Decision-makers or stakeholders may have varying opinions as to which outcomes are considered relevant. Therefore, the types of outcomes that must be considered in evaluating the utility of a genetic test depend on the purpose of the test and the audience of decision-makers. For a state-funded public health program, the impact on morbidity and mortality is likely to be the most critical factor. Coverage decisions by third-party payers may be based in large part on perceptions that test results are useful for timely or accurate diagnosis and clinical management. For a test that is offered to families in a clinical setting on a voluntary basis, the value of information for making career, residential, and reproductive decisions takes on greater relevance.

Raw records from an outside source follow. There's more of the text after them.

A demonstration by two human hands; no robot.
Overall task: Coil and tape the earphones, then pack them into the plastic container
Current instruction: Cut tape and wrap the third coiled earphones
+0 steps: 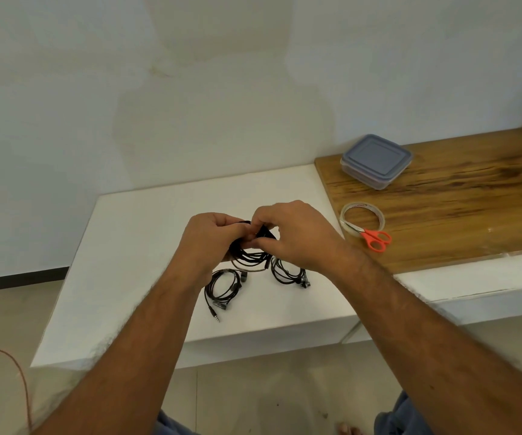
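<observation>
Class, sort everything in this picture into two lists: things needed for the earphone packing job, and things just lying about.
Needed: black earphone coils, clear tape roll, orange-handled scissors, lidded plastic container, left hand, right hand.
Lying about: thin orange wire on the floor.

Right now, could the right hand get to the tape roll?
Probably yes, but not while busy: the right hand and the left hand both hold an earphone coil. The tape roll lies just to its right, nothing between.
</observation>
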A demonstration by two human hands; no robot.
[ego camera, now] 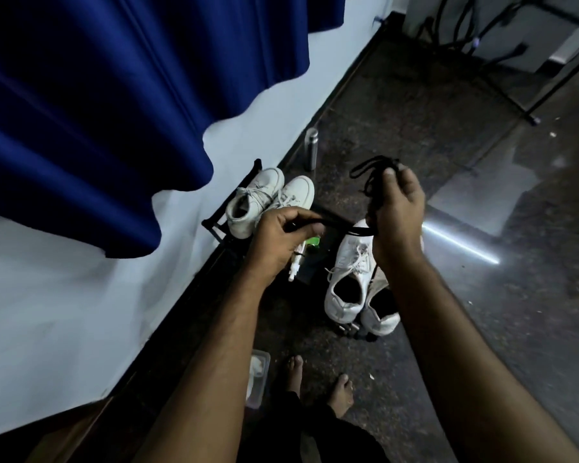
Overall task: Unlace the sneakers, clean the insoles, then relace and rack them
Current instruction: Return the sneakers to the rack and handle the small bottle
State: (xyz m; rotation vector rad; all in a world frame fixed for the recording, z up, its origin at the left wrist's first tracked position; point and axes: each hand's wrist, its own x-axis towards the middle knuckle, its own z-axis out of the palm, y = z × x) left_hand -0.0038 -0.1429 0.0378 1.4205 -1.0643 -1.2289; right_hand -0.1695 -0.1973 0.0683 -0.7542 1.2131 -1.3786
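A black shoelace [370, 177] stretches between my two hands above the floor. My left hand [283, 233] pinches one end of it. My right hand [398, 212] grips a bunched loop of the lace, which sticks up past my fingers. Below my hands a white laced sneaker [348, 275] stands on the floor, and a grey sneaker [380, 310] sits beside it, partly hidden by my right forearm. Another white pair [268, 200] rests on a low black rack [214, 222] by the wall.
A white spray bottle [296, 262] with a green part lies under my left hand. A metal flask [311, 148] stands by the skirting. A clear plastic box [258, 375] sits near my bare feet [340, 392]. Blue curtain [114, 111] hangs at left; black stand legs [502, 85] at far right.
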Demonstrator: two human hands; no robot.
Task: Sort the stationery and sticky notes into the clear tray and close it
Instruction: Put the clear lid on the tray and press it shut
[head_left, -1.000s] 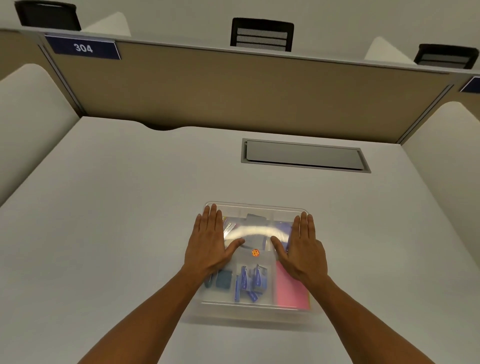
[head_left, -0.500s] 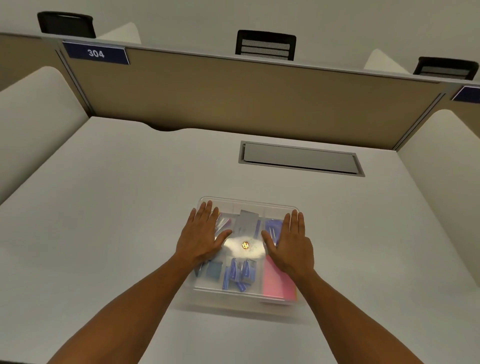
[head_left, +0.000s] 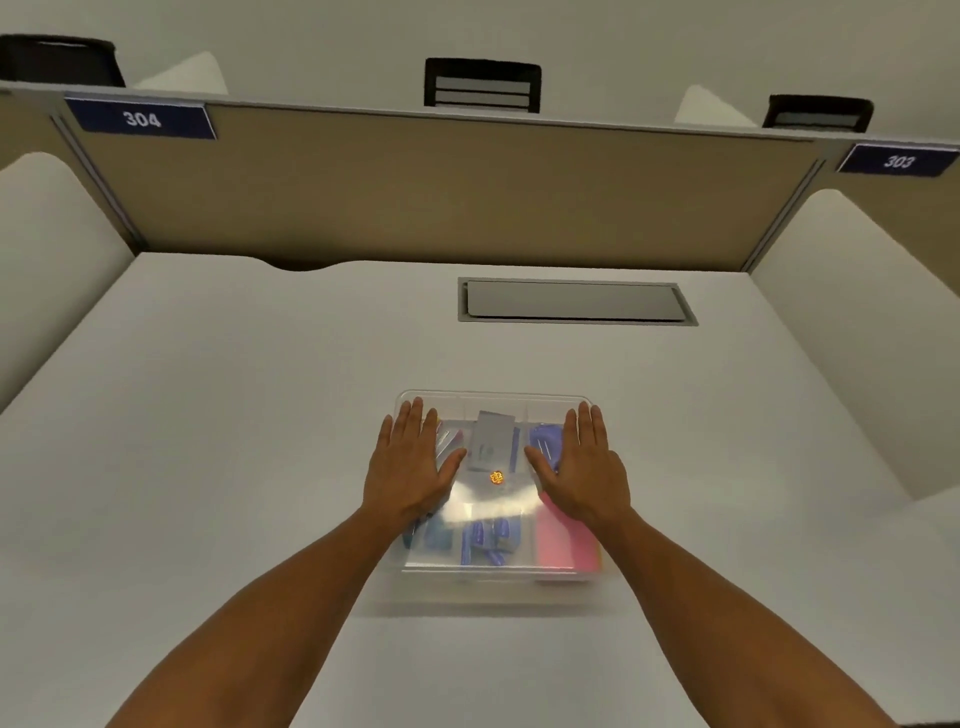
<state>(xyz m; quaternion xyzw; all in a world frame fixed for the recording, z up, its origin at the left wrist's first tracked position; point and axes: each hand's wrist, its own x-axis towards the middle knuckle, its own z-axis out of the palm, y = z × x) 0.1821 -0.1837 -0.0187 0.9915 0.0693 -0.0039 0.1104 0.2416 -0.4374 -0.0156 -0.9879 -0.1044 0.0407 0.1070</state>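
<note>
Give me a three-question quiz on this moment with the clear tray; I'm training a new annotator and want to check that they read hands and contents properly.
1. True or false: the left hand lies flat, fingers straight, on top of the clear tray.
2. Where in the tray do the pink sticky notes sit? A) far left B) near right C) far middle
3. What number is on the blue sign at the upper left of the partition?

Key
1. True; the right hand lies the same way.
2. B
3. 304
</note>
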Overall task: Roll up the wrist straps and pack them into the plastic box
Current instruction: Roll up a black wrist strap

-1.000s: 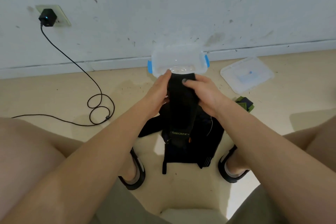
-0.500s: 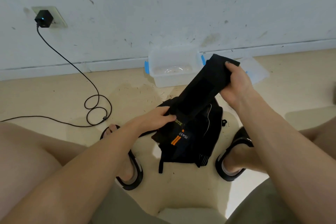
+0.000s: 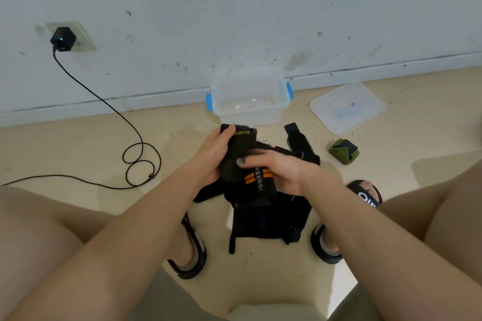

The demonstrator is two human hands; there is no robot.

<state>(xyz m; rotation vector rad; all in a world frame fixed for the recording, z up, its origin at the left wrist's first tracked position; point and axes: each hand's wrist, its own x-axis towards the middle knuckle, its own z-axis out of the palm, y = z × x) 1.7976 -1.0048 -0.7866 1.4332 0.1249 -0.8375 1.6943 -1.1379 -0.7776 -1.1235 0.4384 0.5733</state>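
Observation:
A black wrist strap [image 3: 238,147] with yellow lettering is held up over a pile of black straps [image 3: 268,216] on the floor between my feet. My left hand [image 3: 212,154] grips the strap's upper end. My right hand [image 3: 276,172] curls round its lower part, near the orange stripes. The clear plastic box [image 3: 249,112] with blue clips stands open by the wall, just beyond my hands. Another black strap [image 3: 297,139] lies flat to the right of the box.
The box's clear lid [image 3: 347,107] lies on the floor at the right. A rolled green strap [image 3: 344,151] sits near it. A black cable [image 3: 135,154] runs from a wall charger [image 3: 62,39] across the floor on the left. My sandalled feet flank the pile.
My right hand has come down from the upper right to the middle of the strap. My left hand has moved up to the strap's top end. One strap now lies beside the box.

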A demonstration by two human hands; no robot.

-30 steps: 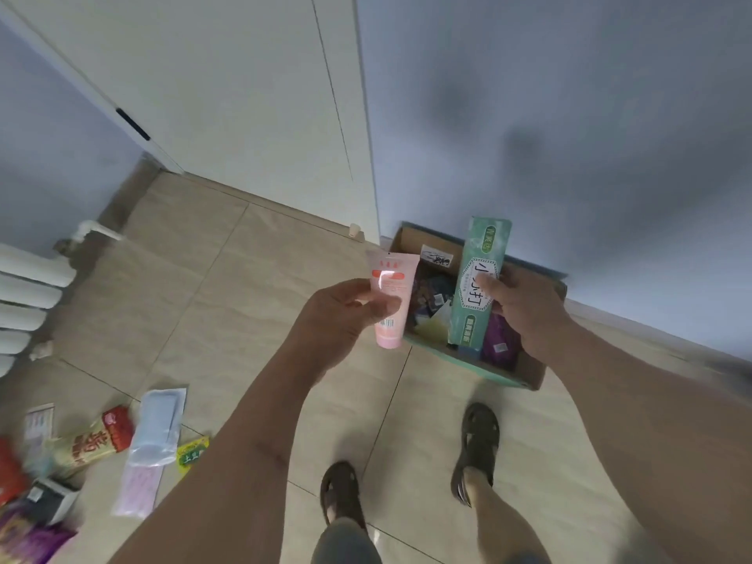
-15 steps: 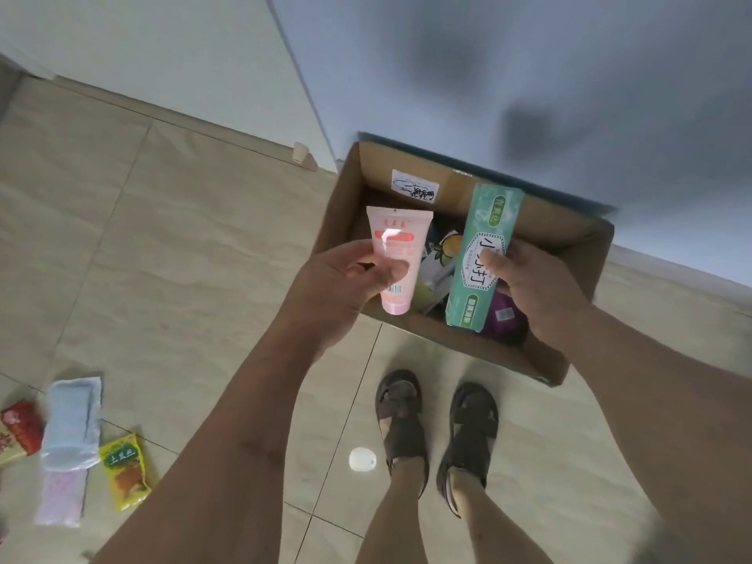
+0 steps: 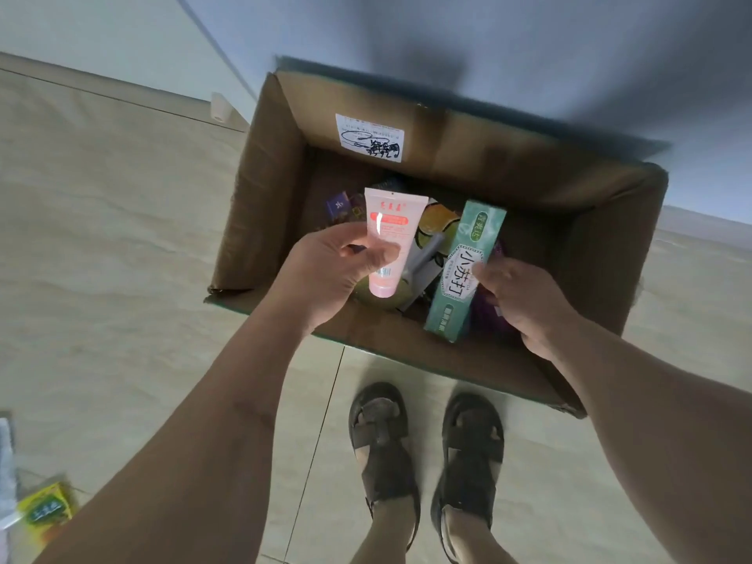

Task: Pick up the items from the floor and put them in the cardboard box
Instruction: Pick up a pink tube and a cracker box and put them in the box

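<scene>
Left hand (image 3: 325,270) pinches pink tube (image 3: 390,238), right hand (image 3: 525,299) grips green toothpaste carton (image 3: 468,270); both over open cardboard box (image 3: 260,185), frame centre.

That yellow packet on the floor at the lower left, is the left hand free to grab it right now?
Probably not: the left hand grips the pink tube over the cardboard box, far from the yellow packet. It would have to drop the tube first.
</scene>
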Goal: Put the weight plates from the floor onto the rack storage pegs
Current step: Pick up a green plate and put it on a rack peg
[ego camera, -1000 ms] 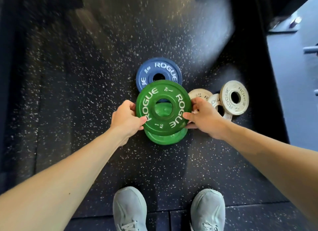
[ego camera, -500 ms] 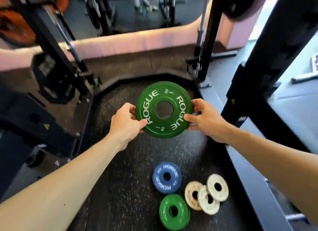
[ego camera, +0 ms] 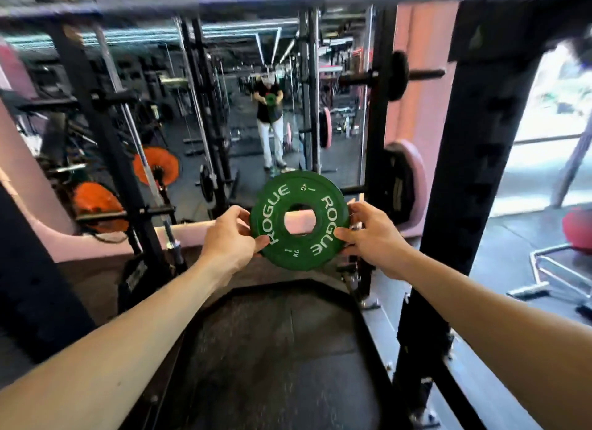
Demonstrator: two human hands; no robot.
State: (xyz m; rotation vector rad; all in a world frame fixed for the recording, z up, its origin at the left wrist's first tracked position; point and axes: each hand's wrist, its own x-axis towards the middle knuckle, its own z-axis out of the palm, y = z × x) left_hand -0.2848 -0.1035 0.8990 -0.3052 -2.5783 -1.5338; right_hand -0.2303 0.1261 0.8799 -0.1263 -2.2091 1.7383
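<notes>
Gripping from both sides, the left hand [ego camera: 229, 237] and the right hand [ego camera: 373, 237] hold a green weight plate [ego camera: 299, 220] in the air at the middle of the scene, face toward the camera and tilted a little back. The left thumb is pressed on the plate's near face at its lower left edge, with the other fingers curled behind the rim; the right thumb is laid on the near face at the lower right, and the remaining fingers are wrapped around the right edge. Both hands are closed on the plate, which is touched by nothing else. White raised lettering reads "ROGUE" down the left and right sides of the face, and "1 KG" is marked at the top and again at the bottom. Through the plate's centre hole a pale pink ledge [ego camera: 96, 243] is seen. To the right, a black rack upright [ego camera: 474, 173] stands near the plate, and a horizontal peg [ego camera: 384, 76] higher up carries a dark plate [ego camera: 398, 75]. Orange plates [ego camera: 157, 165] are seen at far left, somewhat blurred. A black rubber floor mat [ego camera: 282, 349] lies below the arms.
</notes>
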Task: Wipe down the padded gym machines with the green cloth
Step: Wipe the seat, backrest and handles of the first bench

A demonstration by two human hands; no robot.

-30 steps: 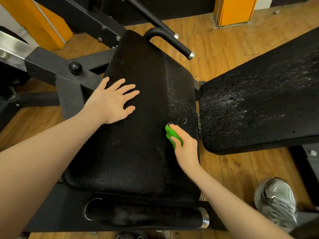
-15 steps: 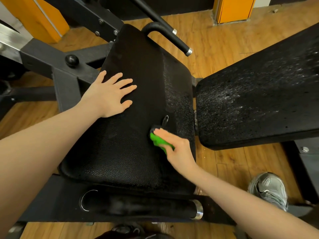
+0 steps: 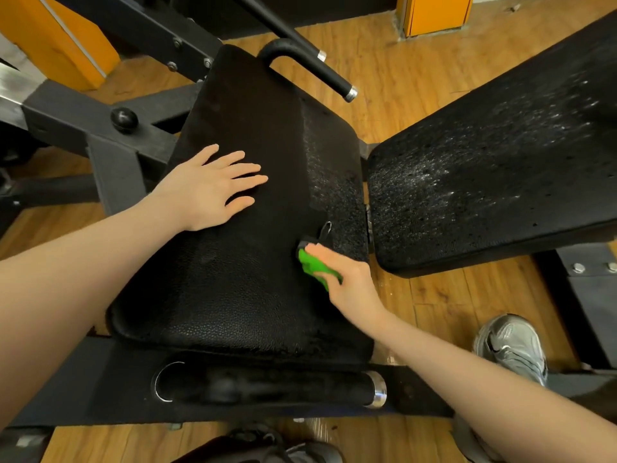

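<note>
Gym floor. Black padded seat (image 3: 240,262) on bolted steel frame (image 3: 110,135), second worn pad (image 3: 494,168) just beside it. Curved handle bar (image 3: 310,66) with chrome end cap, foam roller (image 3: 267,384) at seat's near edge. Wood-plank floor (image 3: 394,85), orange pillars (image 3: 437,13) behind. Trainer (image 3: 510,347) on floor at right.

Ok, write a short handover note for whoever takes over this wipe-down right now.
Left hand: open, flat on the upper part of the black seat pad, bracing.
Right hand: grips the green cloth, pressed to the seat pad's right side beside a small tear.
Done: cannot tell how much of this pad is already wiped.
Left: the speckled strip along the seat pad's right edge, then the second pad to the right, which shows many pale specks across its surface.
</note>
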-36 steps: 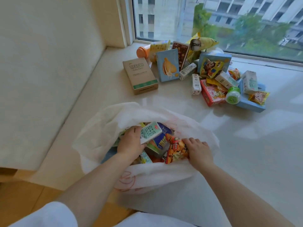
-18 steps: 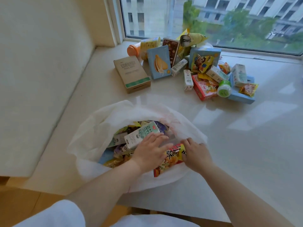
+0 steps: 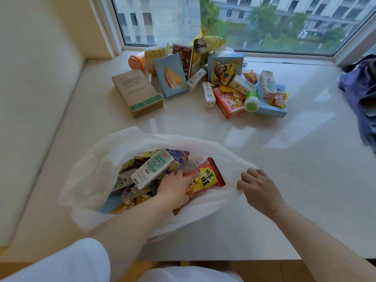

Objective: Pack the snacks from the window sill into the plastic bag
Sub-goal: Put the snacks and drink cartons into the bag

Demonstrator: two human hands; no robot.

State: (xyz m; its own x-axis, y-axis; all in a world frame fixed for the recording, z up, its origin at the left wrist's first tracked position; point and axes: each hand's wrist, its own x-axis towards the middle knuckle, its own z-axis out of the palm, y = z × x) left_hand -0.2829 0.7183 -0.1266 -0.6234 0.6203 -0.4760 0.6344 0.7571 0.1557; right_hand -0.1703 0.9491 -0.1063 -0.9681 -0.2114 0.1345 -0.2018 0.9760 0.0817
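Pale window sill [image 3: 264, 169] under the glass, with a heap of snacks [image 3: 213, 82] waiting unpacked near the window. Nearer us, the white plastic bag [image 3: 91, 176] lies open and part full; the left hand [image 3: 177, 188] is inside, fingers curled on a red snack packet [image 3: 209, 176] beside a milk carton [image 3: 152, 169]. Right hand [image 3: 258, 188] pinches the bag's rim.
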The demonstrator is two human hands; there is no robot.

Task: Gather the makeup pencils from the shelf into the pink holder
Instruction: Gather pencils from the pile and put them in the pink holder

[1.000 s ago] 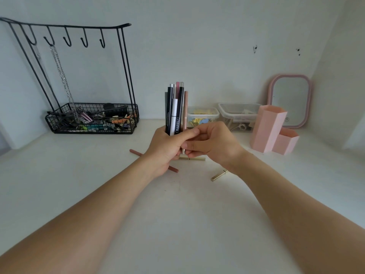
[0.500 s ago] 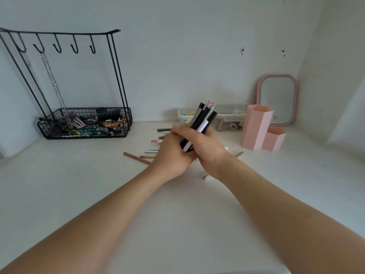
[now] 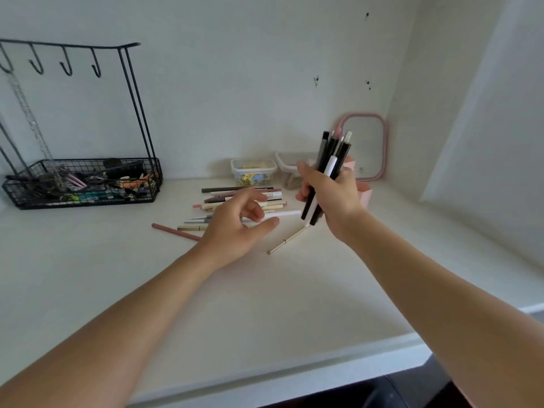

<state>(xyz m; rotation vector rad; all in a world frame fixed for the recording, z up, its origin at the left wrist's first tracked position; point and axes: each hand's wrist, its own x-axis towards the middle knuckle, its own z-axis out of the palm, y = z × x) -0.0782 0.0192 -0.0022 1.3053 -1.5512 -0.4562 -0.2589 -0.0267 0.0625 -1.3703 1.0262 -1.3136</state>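
Observation:
My right hand [image 3: 331, 198] grips a bundle of makeup pencils [image 3: 329, 160], black, white and pink, held upright and slightly tilted in front of the pink holder [image 3: 363, 194], which is mostly hidden behind the hand. My left hand [image 3: 238, 225] hovers open over a loose pile of pencils [image 3: 235, 201] lying on the white shelf [image 3: 265, 290]. A dusty-pink pencil [image 3: 173, 231] lies left of that hand, and a thin gold pencil [image 3: 287, 240] lies between the two wrists.
A black wire rack with hooks and a basket of hair clips [image 3: 82, 184] stands at the back left. Two small clear boxes [image 3: 254, 172] sit by the back wall. A pink-framed mirror [image 3: 365, 145] leans in the right corner. The shelf's front edge [image 3: 294, 375] is close.
The bundle passed from both hands into my right hand alone and moved right toward the holder. My left hand let go and opened over the loose pencils.

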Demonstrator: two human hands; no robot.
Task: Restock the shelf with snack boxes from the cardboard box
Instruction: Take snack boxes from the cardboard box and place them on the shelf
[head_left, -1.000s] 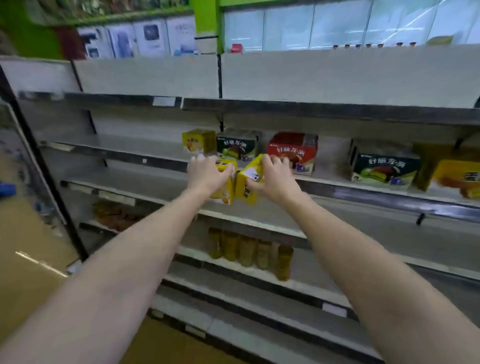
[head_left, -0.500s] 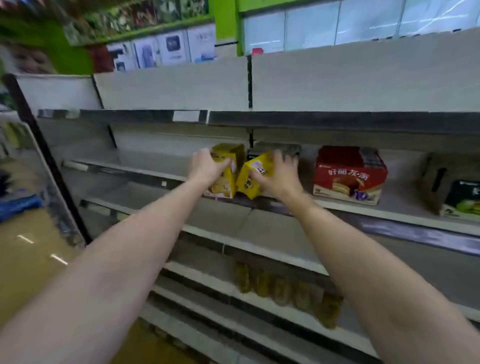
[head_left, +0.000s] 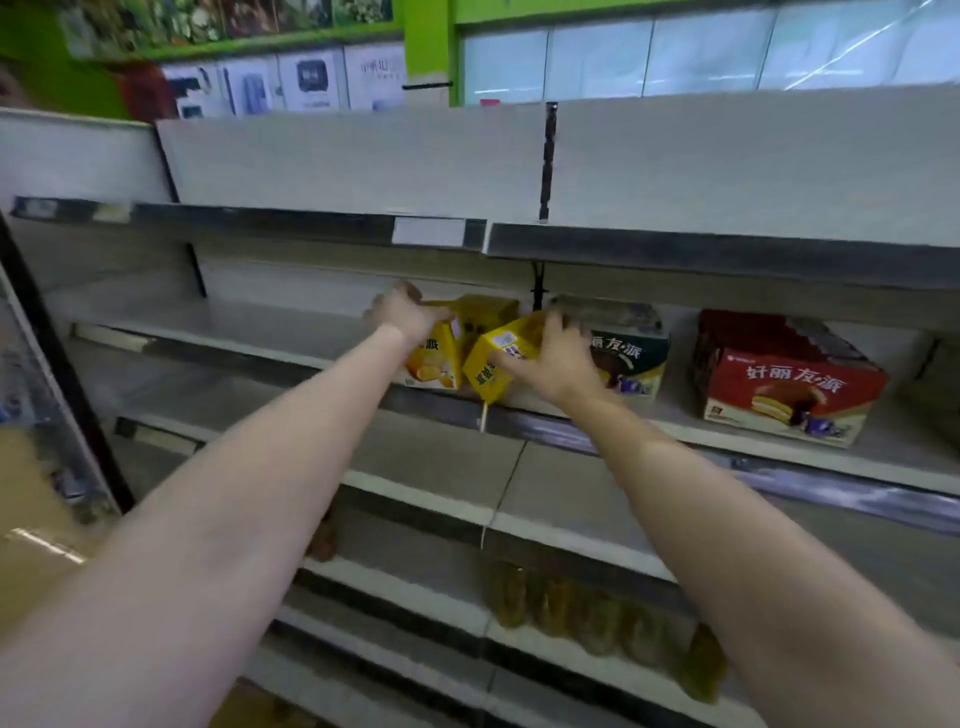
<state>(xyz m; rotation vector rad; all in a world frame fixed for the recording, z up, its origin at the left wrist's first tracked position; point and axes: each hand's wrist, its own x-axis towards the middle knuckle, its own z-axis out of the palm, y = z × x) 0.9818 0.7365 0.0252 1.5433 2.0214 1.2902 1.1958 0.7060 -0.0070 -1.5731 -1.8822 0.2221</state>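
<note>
The shelf (head_left: 270, 332) runs wide across the aisle, its second tier holding a red snack box (head_left: 784, 379) toward the right and a green one (head_left: 628, 358) nearer the middle. At that tier's front edge, both arms are stretched out — this looks like the placing step. The left hand (head_left: 402, 314) grips a yellow snack box (head_left: 434, 358) from above, standing nearly upright; the right hand (head_left: 553, 358) clasps a second yellow box (head_left: 491, 364), tilted, its lower corner overhanging the edge. Another yellow box (head_left: 491, 312) sits behind them. Next, I'd say, the tilted one needs levelling and pushing back — then letting go. The cardboard box is not in sight.
</note>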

In 2004 the CDC launched the Evaluation of Genomic Applications in Practice and Prevention (EGAPP) initiative to conduct evidence-based assessments of specific genetic and genomic applications. The EGAPP Working Group, a nonfederal independent panel, is currently compiling a list of outcomes from which to select specific outcomes to be addressed in assessments of pilot topics over the next 2 years. We hope the experience gained from the EGAPP initiative will lead to an enhanced dialogue among stakeholders as to which specific endpoints are important for assessing specific genetic tests rather than a “one size fits all” evaluation of the utility of genomic applications.